Pour qui pense encore que Clint Eastwood incarne une certaine image figée de la masculinité (la figure taciturne et iconique de l’homme sans nom dans la Trilogie du Dollar), Sur la route de Madison, mélodrame parfait, vient rappeler que le cinéaste n’aura pourtant cessé de filmer l’Autre, mais d’une manière certes un peu retorse, qu’il faut déplier pour bien en saisir la complexité. C’est l’une des spécificités les plus passionnantes de son œuvre : dans nombre de ses films, filmer autrui implique d’abord pour Eastwood de se filmer lui-même, non dans la perspective de reconduire à l’intérieur du plan son regard de cinéaste, mais bien plutôt pour organiser un écart entre ces deux positions, devant et derrière la caméra. Dans Madison, Eastwood joue un photographe ; on pourrait croire que le métier nourrit une mise en abyme, mais c’est tout le contraire qui se joue dans la rencontre entre Francesca (Meryl Streep) et Robert, dont l’apparition est synonyme d’ouverture du regard de l’héroïne. Eastwood-cinéaste filme une femme regardant Eastwood-acteur, et par là épouse un regard féminin, un regard aussi profondément érotique – comme en témoigne un plan connu où Francesca regarde de loin Robert, par le truchement d’un angle qui reconfigure le monde en une géométrie amoureuse et sexuelle.
Cette manière dont Eastwood met sa présence au service d’un portrait féminin culmine dans une scène d’adieu bouleversante – osons le dire : l’une des plus belles scènes tout court de l’histoire du cinéma –, où le destin de Francesca se noue en quelques minutes silencieuses, noyées sous la pluie, à défaut de ses larmes, qu’elle retient parce que son mari est à côté d’elle et qu’elle ne peut s’abandonner complètement au désir qui la mue. C’est toujours une affaire d’angle : Robert réapparaît, flou, derrière une vitre, presque déjà comme un fantôme, pour bientôt s’effacer tout à fait. Il n’est plus qu’une silhouette vague, et plus loin seulement qu’une croix pendue à un rétroviseur et un halo rouge lançant un dernier signal, dessinant une dernière chance, avant de s’évanouir sous le déluge. Et les larmes de Francesca de finalement perler, parce qu’il est trop tard, parce que c’est fini.
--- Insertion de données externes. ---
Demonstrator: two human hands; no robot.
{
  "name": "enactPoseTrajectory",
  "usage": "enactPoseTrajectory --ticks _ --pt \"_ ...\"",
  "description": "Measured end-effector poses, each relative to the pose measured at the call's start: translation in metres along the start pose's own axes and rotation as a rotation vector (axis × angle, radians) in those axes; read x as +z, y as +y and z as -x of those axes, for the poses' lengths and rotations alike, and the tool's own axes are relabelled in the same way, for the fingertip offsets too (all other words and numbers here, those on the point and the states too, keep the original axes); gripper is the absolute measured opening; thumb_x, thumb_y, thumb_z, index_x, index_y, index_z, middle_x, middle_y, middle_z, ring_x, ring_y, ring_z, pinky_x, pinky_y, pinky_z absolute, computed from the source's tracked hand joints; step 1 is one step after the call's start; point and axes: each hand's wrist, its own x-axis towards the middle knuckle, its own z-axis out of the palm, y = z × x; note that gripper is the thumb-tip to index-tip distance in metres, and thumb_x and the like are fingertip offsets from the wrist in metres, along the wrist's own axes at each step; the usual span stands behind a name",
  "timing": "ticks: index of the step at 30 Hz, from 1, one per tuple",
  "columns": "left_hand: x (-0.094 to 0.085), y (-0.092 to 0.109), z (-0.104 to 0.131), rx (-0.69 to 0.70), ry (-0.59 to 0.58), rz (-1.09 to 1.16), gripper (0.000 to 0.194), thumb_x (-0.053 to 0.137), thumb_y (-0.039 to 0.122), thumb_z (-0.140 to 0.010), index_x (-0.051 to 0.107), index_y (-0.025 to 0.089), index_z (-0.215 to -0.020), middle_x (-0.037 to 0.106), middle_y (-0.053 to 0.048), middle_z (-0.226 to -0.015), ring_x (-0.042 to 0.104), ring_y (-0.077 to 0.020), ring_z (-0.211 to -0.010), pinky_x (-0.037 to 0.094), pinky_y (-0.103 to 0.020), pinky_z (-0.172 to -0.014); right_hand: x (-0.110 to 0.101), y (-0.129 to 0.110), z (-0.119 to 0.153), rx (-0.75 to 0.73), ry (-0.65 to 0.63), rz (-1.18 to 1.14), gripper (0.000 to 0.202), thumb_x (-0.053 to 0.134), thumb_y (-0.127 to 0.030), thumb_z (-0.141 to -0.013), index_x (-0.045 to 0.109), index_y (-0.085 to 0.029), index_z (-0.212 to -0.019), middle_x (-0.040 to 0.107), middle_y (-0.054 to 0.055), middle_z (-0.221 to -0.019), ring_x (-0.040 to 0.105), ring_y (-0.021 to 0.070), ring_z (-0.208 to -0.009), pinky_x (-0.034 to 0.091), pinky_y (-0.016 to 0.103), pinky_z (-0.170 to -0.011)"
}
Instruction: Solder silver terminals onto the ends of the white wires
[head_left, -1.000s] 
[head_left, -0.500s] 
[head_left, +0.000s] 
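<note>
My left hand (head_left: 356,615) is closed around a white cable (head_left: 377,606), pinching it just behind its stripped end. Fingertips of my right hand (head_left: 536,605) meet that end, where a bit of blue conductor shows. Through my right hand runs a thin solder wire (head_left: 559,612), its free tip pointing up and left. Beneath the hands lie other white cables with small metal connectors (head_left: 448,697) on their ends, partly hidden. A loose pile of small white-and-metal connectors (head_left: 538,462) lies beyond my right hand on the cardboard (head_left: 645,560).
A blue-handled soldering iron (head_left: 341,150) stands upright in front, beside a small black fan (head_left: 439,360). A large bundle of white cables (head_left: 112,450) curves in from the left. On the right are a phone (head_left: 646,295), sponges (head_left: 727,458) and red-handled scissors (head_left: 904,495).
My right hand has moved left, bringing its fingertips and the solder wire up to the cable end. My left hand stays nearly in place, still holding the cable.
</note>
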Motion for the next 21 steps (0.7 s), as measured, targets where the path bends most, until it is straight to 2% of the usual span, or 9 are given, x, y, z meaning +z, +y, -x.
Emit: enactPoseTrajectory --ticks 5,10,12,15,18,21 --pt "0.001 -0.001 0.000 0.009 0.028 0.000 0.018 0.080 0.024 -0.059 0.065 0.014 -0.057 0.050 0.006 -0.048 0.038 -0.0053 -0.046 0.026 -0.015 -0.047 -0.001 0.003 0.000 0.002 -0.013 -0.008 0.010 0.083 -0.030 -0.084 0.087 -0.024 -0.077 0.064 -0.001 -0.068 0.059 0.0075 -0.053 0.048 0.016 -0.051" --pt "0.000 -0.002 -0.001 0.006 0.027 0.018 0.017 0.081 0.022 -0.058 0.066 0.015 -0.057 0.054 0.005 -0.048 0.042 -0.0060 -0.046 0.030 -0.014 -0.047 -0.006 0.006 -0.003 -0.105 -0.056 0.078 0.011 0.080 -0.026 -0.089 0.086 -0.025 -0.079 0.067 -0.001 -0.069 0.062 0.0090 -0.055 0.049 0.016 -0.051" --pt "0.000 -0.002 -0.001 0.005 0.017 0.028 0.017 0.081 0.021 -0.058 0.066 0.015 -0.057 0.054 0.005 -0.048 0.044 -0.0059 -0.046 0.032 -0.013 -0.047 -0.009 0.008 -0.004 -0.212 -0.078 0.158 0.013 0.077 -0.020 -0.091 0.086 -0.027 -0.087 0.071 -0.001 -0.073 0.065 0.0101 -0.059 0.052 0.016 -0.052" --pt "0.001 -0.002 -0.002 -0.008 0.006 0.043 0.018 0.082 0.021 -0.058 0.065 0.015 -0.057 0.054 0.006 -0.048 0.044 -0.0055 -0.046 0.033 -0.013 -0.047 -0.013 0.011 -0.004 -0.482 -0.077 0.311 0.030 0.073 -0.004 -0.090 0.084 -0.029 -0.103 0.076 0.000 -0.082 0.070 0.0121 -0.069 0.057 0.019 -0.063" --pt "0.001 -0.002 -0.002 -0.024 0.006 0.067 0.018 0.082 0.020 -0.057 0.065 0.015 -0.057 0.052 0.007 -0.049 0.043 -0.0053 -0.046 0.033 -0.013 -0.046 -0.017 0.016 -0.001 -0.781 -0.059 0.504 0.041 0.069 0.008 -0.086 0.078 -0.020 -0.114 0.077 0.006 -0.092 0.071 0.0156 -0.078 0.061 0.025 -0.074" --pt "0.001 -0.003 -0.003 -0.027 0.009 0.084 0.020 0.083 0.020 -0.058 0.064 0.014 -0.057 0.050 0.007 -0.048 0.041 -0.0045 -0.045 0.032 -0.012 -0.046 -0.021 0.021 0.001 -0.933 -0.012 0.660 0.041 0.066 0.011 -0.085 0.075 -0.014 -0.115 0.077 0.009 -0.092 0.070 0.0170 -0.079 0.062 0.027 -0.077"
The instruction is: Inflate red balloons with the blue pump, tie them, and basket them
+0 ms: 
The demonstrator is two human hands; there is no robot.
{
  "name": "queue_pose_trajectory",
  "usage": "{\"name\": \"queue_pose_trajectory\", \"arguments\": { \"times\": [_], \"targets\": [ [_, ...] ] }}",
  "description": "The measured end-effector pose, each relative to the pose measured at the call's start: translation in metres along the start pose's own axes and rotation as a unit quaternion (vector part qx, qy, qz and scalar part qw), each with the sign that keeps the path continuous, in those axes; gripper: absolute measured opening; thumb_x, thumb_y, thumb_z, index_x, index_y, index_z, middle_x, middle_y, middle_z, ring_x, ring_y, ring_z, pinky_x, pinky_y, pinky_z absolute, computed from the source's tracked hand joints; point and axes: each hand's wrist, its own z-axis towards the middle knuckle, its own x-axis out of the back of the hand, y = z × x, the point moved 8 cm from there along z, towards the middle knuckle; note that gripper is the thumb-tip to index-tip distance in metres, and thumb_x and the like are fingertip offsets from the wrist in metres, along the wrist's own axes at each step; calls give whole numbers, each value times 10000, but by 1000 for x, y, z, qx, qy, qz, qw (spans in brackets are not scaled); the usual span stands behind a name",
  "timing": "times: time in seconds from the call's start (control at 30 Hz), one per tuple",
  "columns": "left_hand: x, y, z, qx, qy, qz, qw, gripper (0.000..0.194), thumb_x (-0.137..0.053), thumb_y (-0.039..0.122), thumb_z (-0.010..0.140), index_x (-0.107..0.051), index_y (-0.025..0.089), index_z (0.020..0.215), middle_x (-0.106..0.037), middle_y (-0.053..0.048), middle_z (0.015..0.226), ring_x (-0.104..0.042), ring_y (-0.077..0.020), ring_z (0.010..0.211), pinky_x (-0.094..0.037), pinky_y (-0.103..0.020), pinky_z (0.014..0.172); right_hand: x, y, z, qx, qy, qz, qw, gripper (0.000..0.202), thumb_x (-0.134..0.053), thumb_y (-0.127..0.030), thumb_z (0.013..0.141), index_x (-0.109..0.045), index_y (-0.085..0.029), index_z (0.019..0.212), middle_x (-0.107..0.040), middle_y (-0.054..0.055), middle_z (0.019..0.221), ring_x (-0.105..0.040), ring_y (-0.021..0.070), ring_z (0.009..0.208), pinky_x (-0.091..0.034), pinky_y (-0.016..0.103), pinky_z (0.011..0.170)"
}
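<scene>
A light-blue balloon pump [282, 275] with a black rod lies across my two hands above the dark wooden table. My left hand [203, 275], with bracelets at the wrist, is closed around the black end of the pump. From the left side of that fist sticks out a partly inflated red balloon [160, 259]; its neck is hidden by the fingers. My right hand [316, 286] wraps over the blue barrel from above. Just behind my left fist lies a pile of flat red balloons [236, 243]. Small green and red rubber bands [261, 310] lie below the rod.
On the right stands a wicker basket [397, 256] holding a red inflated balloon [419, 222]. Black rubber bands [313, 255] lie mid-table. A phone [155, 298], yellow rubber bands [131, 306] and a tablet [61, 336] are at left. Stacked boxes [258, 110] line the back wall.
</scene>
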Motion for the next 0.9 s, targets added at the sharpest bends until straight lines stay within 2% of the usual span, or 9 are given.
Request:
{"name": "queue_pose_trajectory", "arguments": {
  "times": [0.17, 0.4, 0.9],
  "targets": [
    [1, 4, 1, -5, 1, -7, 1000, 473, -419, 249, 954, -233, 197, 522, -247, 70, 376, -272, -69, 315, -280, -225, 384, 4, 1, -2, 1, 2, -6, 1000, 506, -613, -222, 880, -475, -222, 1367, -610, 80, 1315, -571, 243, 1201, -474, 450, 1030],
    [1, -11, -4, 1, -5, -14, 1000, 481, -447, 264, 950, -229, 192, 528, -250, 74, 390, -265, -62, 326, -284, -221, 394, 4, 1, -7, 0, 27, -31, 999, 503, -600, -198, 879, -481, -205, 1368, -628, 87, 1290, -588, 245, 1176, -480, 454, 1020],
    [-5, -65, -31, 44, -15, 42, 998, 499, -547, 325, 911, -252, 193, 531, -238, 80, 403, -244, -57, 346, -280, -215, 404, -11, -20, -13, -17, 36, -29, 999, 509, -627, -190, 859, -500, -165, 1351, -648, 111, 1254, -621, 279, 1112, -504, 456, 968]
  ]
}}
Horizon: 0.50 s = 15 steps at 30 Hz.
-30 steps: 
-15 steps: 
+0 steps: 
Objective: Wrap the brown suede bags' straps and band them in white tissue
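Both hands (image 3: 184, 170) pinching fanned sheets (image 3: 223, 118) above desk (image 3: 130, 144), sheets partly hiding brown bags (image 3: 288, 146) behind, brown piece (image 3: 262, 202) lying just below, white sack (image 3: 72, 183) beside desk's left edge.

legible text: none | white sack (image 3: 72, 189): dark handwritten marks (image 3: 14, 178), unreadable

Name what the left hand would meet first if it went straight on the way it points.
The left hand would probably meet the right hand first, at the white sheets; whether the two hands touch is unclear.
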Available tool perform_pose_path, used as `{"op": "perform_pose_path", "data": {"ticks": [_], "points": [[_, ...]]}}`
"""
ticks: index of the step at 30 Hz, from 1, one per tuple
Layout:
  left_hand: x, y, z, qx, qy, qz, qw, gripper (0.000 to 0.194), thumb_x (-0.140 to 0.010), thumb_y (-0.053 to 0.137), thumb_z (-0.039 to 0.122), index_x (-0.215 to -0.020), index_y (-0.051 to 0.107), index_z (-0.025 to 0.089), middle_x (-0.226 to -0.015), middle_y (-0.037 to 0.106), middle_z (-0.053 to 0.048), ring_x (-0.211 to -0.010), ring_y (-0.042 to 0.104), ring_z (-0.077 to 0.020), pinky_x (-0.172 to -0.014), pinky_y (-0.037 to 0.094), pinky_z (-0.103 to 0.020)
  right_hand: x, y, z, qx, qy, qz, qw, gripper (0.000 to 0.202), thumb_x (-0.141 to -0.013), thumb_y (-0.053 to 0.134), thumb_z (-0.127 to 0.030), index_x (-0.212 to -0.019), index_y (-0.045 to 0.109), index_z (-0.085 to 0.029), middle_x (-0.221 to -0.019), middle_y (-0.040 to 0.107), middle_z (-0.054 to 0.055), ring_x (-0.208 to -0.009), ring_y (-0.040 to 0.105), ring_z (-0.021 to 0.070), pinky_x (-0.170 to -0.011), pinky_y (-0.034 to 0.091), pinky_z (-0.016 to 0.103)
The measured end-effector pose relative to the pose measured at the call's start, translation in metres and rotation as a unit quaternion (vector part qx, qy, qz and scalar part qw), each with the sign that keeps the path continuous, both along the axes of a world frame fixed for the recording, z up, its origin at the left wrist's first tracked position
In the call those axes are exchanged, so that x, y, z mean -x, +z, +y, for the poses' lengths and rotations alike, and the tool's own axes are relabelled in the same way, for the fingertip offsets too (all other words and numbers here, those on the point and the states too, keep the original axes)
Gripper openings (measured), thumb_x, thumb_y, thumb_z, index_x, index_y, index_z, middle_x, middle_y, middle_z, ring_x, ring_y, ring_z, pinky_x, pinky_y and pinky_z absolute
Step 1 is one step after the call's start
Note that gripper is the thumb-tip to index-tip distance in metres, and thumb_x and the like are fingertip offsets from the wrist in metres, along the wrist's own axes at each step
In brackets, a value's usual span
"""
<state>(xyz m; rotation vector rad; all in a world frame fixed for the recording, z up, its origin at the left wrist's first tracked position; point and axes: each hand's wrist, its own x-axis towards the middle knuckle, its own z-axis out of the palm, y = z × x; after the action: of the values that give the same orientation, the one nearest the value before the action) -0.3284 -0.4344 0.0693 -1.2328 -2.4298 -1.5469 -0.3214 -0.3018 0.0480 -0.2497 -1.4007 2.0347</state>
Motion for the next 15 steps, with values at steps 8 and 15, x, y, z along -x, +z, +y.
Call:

Eastwood n’est pas seulement un immense metteur en scène, c’est aussi un cinéaste qui a inventé, par sa manière de se diriger, une forme de morale de l’acteur-cinéaste, qui retranche discrètement sa présence pour faire d’autres visages le centre de l’émotion.
Josué Morel
Moonrise Kingdom de Wes Anderson
Diffusé sur Ciné + Club le 17/04 à 8h30.
Rétrospectivement, Moonrise Kingdom apparaît comme la pointe du Wes Anderson deuxième manière, celui qui, après deux œuvres de formation relativement inégales (Bottle Rocket et Rushmore), a trouvé sa voix et son style dans la réitération systématique de la même histoire. De La Famille Tenenbaum à Moonrise Kingdom, tous ses films racontent au fond la fuite d’enfants prodiges qui, à trop baigner dans leurs jus, nourrissent des angoisses existentielles que seule l’aventure viendra soigner. « Fuir, là-bas, fuir » pourrait être le mot d’ordre de ce cinéma profondément animé, contrairement aux apparences, par les grands motifs du récit américain. Les escapades thoraldiennes de Sam et de Suzy sur l’Île de New Pezance rejouent ainsi les obsessions que Hollywood a toujours gardé dans un coin de sa tête : le road trip comme condition d’une transformation éthique ou encore la constitution d’une micro-communauté à l’échelle d’une famille choisie. Comme le manoir de la famille Tenenbaum, le navire de Steve Zissou ou le Darjeeling Limited, la maison de Suzy ou le camp scout de Sam sont autant d’espaces segmentés où les manières des personnages reflètent leur environnement. Sortes de mollusques perclus dans leurs coquilles, les héros andersonniens trouvent dans le voyage une invitation à se transformer moralement, ce qui se traduit par une certaine manière d’accueillir l’autre à l’intérieur du cadre, qui change alors logiquement de fonction, passant du castelet au plan large.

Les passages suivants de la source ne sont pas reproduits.